And now comes a teaser...
Many people think that this is where I stopped. Well, no.
I began being frustrated by the 55w high-beams. When I turned them on there was basically no difference in brightness, only a tiny bit more light above the cutoff line. This only shows how bright yet safe can good HIDs be.
I was thinking about putting HIDs as high beams but I am rarely in such a situation when I can turn the high-beams on for longer than a minute (due to oncoming traffic). So flickering the HID high-beams on and off would be deadly for the bulbs and ballasts.
This is when I thought that I needed a so called bi-xenon setup. These are special projectors which have a moving curtain. When in low-beams the curtain is closed and creates a cutoff. When you switch to high-beams the curtain is raised and light goes far down the road.
The advantages are that you have very strong HID high-beams and you can turn them on and off as you want. The same bulb functions for both types of beams.
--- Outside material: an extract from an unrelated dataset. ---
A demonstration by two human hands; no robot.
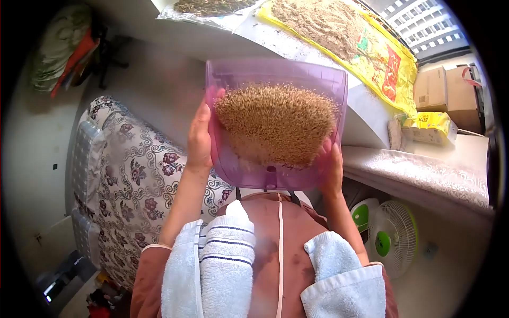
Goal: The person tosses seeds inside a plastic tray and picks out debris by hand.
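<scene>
Flowered cover (132,169): where the left forearm (183,206) reaches forward, it spreads out below.
Yellow sheet (403,100): on the white ledge (368,116) ahead, with light brown powder (321,24) spread over it.
Purple pan (275,69): held up in front of the person's body, between both hands.
Grain (278,124): massed across the middle of the pan.
Left hand (200,139): upright, closed around the left wall, thumb up near the rim.
Right hand (333,168): closer to the body, clasping the right wall near its front corner.
</scene>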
This would also enable me to put HID bulbs into the usual high-beam reflectors and I could use them for off-road or in situations when I can turn them on for longer.
Light output of a single HID bulb is three times biger than that of a typical halogen so if I turn both lights on it is as if I used 6 halogens per side (a total of 12 halogens in the front).
For the same light output there is a different power consumption:
12 x 55w = 660W with halogen bulbs
4 x 35w = 140W with HID bulbs.
So I began by buying the proper HID dual beam (bi-xenon) projectors. Here's the teaser part....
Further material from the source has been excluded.